**Exercise objective**
Repeat everything in the listing exactly, except for the images.

★ ★ ★ ★ ★ ★ ★

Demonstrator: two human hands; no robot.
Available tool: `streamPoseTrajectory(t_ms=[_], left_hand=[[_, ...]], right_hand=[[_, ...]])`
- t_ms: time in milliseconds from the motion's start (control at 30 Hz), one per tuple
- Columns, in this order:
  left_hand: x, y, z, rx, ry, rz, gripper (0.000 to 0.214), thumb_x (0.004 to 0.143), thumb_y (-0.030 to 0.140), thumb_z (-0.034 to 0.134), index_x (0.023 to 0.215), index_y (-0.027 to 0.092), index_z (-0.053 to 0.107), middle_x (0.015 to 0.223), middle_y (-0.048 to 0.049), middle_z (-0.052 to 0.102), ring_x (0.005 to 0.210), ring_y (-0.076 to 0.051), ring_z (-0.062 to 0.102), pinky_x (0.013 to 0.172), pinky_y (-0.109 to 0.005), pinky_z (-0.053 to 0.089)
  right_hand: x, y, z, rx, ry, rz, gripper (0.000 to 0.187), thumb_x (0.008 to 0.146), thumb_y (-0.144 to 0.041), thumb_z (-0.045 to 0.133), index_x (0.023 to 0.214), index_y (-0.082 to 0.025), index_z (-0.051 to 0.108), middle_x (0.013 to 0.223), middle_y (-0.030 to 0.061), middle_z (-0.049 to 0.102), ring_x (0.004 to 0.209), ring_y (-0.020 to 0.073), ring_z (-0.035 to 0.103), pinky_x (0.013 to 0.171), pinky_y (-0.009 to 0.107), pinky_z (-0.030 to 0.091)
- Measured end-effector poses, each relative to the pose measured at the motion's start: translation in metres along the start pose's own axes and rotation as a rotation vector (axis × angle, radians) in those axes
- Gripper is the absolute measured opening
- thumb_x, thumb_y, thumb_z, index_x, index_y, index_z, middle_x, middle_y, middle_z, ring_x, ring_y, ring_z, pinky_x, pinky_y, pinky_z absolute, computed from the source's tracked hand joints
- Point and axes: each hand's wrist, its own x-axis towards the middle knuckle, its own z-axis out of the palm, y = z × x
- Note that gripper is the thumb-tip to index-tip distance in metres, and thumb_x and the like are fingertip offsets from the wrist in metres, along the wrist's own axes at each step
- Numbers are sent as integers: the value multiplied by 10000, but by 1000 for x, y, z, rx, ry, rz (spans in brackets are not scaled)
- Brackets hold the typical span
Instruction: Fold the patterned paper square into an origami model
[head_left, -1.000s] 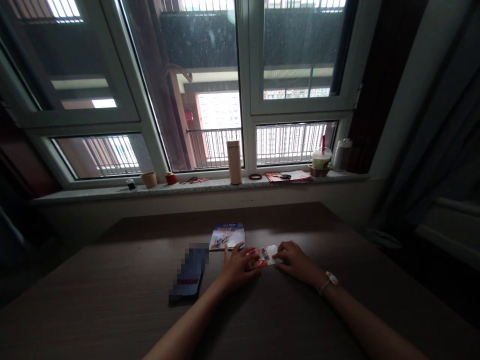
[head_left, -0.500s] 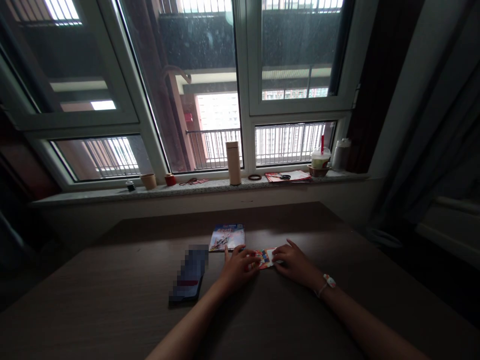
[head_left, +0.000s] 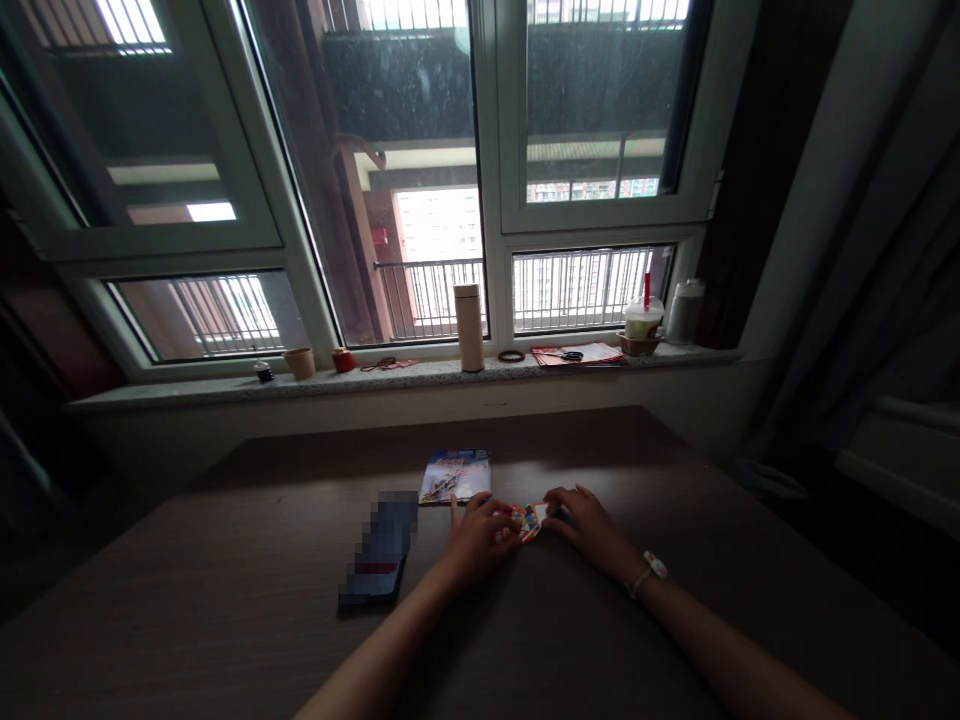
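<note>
On the dark wooden table (head_left: 225, 580) a small colourful printed paper (head_left: 529, 519) lies between my two hands. My left hand (head_left: 476, 538) rests on the paper's left part, fingers curled over it and the index finger pointing forward. My right hand (head_left: 589, 525) presses the paper's right end with bent fingers; a bead bracelet (head_left: 646, 570) sits on that wrist. Most of the paper is hidden under the fingers.
A picture booklet (head_left: 456, 475) lies just beyond my left hand, and a dark phone-like object (head_left: 381, 552) to its left. The windowsill (head_left: 187, 388) holds a tall beige flask (head_left: 470, 326), small cups, scissors on papers (head_left: 576, 353) and a lidded drink (head_left: 643, 320).
My right hand has slid left toward my left hand, and the visible part of the paper between them has shrunk. The left hand has stayed nearly in place.
</note>
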Motion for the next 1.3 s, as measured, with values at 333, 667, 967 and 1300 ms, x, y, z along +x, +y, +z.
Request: streamPoseTrajectory(t_ms=[333,667,967,1300], left_hand=[[1,-2,0,-6,-18,-7,228,849,442,643,1055,376,713,1250,1,630,1313,-320,371,1113,-687,-37],[-2,3,-4,-30,-11,-3,282,844,420,642,1116,363,691,1247,-8,641,1304,-317,377,1119,-672,-54],[-3,5,-5,-58,10,0,226,833,397,655,1048,363,713,1207,5,663,1291,-304,405,1106,-678,-93],[0,3,-1,-26,18,-9,191,853,408,636,1018,364,721,1189,3,661,1266,-290,419,1109,-674,-90]], right_hand=[[1,20,-13,24,-178,-34,200,867,-282,568,1045,-281,660,1136,28,694,1105,196,605,1151,570,112],[2,7,-7,54,1,1,179,915,-325,507,1050,-246,593,1002,24,707,997,187,636,1136,532,219],[-1,-6,2,-96,76,-106,151,935,-255,499,1003,-253,633,1057,22,674,1011,178,612,1108,508,269],[-4,-21,9,-247,104,-144,217,916,-240,546,1066,-304,689,1103,45,641,1074,203,576,1106,520,290]])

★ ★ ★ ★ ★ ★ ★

**Response to the task**
Demonstrator: two human hands; no robot.
Available tool: `streamPoseTrajectory(t_ms=[_], left_hand=[[_, ...]], right_hand=[[_, ...]])`
- t_ms: time in milliseconds from the motion's start (control at 30 Hz), one per tuple
- Columns, in this order:
  left_hand: x, y, z, rx, ry, rz, gripper (0.000 to 0.214), thumb_x (0.004 to 0.143), thumb_y (-0.030 to 0.140), thumb_z (-0.034 to 0.134), index_x (0.023 to 0.215), index_y (-0.027 to 0.092), index_z (-0.053 to 0.107), middle_x (0.015 to 0.223), middle_y (-0.048 to 0.049), middle_z (-0.052 to 0.102), ring_x (0.005 to 0.210), ring_y (-0.076 to 0.051), ring_z (-0.062 to 0.102), pinky_x (0.013 to 0.172), pinky_y (-0.109 to 0.005), pinky_z (-0.053 to 0.089)
  right_hand: x, y, z, rx, ry, rz, gripper (0.000 to 0.187), thumb_x (0.008 to 0.146), thumb_y (-0.144 to 0.041), thumb_z (-0.045 to 0.133), index_x (0.023 to 0.214), index_y (-0.082 to 0.025), index_z (-0.051 to 0.108), middle_x (0.013 to 0.223), middle_y (-0.030 to 0.061), middle_z (-0.049 to 0.102), ring_x (0.004 to 0.209), ring_y (-0.020 to 0.073), ring_z (-0.035 to 0.103), pinky_x (0.013 to 0.171), pinky_y (-0.009 to 0.107), pinky_z (-0.030 to 0.091)
- Measured end-effector poses, each relative to the pose measured at the motion's start: translation in metres along the start pose's own axes and rotation as a rotation vector (axis × angle, radians) in those axes
- Gripper is the absolute measured opening
- thumb_x, thumb_y, thumb_z, index_x, index_y, index_z, middle_x, middle_y, middle_z, ring_x, ring_y, ring_z, pinky_x, pinky_y, pinky_z absolute, computed from the source's tracked hand joints
- Point and axes: each hand's wrist, its own x-axis towards the middle knuckle, its own z-axis out of the palm, y = z × x
- Note that gripper is the thumb-tip to index-tip distance in metres, and thumb_x and the like are fingertip offsets from the wrist in metres, along the wrist's own axes at each step
- Numbers are sent as integers: the value multiplied by 10000, but by 1000 for x, y, z, rx, ry, rz (spans in brackets are not scaled)
- Brackets hold the typical span
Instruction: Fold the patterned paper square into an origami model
[head_left, -1.000s] 
[head_left, -0.500s] 
[head_left, +0.000s] 
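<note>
On the dark wooden table (head_left: 225, 580) a small colourful printed paper (head_left: 529, 519) lies between my two hands. My left hand (head_left: 476, 538) rests on the paper's left part, fingers curled over it and the index finger pointing forward. My right hand (head_left: 589, 525) presses the paper's right end with bent fingers; a bead bracelet (head_left: 646, 570) sits on that wrist. Most of the paper is hidden under the fingers.
A picture booklet (head_left: 456, 475) lies just beyond my left hand, and a dark phone-like object (head_left: 381, 552) to its left. The windowsill (head_left: 187, 388) holds a tall beige flask (head_left: 470, 326), small cups, scissors on papers (head_left: 576, 353) and a lidded drink (head_left: 643, 320).
My right hand has slid left toward my left hand, and the visible part of the paper between them has shrunk. The left hand has stayed nearly in place.
</note>
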Motion for the next 1.3 s, as measured, with values at 333, 667, 967 and 1300 ms, x, y, z along +x, +y, +z.
Request: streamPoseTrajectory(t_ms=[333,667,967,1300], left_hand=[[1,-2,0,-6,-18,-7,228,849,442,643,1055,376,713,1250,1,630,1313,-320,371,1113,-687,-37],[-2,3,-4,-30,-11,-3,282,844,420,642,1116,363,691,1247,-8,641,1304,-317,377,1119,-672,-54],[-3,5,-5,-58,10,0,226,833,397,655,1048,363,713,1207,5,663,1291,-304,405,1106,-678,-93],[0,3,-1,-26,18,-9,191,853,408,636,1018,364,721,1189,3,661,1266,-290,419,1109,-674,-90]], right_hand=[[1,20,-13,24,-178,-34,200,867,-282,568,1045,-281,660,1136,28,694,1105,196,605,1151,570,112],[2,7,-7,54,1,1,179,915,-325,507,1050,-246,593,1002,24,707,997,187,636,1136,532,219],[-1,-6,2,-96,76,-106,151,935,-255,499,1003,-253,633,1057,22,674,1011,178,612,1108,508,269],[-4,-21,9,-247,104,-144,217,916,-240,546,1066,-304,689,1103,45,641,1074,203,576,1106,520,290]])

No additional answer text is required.